How to complete this task
How many lines in the material below include the word "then"? Give only the number.

--- START ---

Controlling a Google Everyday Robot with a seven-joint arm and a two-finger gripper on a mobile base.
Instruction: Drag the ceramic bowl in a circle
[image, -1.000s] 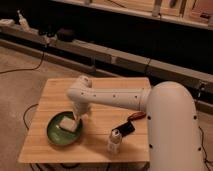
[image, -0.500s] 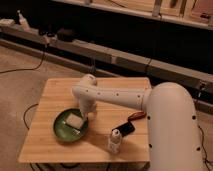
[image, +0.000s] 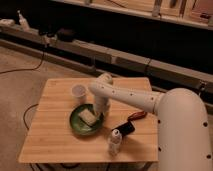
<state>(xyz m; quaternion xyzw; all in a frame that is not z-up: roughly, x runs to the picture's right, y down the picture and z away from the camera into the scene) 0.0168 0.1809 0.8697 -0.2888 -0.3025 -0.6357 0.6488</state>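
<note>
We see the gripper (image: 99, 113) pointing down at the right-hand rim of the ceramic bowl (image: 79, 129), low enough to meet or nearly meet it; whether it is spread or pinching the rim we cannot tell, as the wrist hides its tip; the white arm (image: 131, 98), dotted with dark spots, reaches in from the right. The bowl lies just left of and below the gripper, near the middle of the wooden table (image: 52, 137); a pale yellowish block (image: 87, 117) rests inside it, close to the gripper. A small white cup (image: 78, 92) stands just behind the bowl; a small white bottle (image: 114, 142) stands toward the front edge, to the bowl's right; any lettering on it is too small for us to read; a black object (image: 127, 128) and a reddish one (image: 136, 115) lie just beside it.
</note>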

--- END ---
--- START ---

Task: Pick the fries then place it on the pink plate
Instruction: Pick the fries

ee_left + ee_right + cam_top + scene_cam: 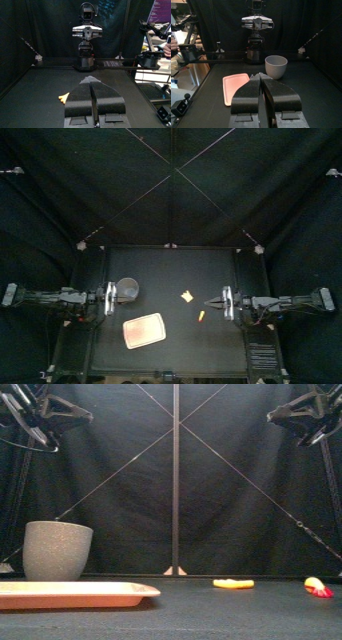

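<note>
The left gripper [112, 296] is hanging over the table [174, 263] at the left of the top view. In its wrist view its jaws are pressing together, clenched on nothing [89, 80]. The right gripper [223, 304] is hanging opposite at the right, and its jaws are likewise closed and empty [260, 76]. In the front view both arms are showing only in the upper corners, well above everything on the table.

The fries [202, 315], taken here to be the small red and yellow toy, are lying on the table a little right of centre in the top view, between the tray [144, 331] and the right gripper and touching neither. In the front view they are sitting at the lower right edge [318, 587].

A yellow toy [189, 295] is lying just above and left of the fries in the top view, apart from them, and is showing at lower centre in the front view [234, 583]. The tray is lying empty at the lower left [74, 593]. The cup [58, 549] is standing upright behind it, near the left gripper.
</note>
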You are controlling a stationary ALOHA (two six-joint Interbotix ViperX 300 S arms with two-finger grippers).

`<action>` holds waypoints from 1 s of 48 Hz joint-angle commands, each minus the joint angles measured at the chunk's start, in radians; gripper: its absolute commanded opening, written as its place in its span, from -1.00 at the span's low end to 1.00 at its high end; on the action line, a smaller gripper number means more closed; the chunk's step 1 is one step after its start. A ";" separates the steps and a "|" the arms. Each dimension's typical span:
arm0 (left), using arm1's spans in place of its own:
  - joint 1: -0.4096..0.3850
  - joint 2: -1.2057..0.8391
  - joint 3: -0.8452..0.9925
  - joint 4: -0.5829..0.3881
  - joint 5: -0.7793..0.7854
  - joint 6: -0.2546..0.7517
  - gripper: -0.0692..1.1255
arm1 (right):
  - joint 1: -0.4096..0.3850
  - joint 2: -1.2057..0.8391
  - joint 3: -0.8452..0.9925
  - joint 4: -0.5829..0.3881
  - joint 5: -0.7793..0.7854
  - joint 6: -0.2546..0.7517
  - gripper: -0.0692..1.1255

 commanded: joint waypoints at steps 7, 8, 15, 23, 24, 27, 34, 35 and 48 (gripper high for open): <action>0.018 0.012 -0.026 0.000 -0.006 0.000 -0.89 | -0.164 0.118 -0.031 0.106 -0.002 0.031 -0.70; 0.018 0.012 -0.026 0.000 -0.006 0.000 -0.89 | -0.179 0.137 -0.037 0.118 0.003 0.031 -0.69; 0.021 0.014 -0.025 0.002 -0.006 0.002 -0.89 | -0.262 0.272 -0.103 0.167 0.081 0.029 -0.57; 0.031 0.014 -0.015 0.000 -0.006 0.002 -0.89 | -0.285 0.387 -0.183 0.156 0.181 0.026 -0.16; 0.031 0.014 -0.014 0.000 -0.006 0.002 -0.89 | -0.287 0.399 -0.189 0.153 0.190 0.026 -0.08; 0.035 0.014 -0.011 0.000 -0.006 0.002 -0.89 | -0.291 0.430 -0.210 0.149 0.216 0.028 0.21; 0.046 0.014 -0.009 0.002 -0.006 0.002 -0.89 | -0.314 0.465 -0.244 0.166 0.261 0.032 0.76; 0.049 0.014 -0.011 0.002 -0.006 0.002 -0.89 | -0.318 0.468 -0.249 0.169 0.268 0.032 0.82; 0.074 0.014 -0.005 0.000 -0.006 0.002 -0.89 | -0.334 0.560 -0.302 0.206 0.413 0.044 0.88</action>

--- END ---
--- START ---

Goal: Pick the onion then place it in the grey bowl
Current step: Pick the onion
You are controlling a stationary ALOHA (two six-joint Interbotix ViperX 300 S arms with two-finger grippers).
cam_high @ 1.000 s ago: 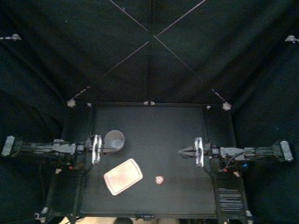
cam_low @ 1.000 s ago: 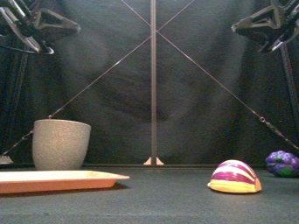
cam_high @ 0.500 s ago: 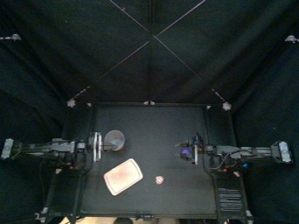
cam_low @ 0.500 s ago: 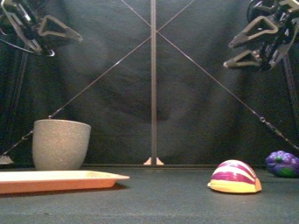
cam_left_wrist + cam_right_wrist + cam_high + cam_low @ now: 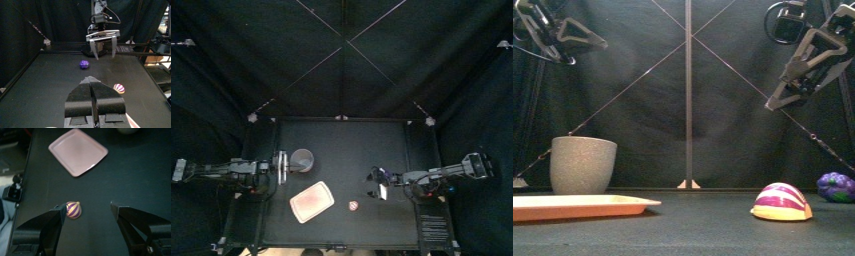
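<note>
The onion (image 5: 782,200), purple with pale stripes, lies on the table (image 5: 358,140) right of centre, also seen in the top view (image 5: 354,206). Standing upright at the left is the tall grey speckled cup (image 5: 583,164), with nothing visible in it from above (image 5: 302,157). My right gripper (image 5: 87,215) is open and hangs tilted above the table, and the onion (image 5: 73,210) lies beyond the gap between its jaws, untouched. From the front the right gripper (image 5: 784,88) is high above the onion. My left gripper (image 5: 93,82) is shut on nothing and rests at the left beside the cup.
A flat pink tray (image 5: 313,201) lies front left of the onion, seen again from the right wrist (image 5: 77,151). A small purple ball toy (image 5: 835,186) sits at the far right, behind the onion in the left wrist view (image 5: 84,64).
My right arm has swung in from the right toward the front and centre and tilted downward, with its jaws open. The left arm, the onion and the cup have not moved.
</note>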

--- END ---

Answer to this problem
2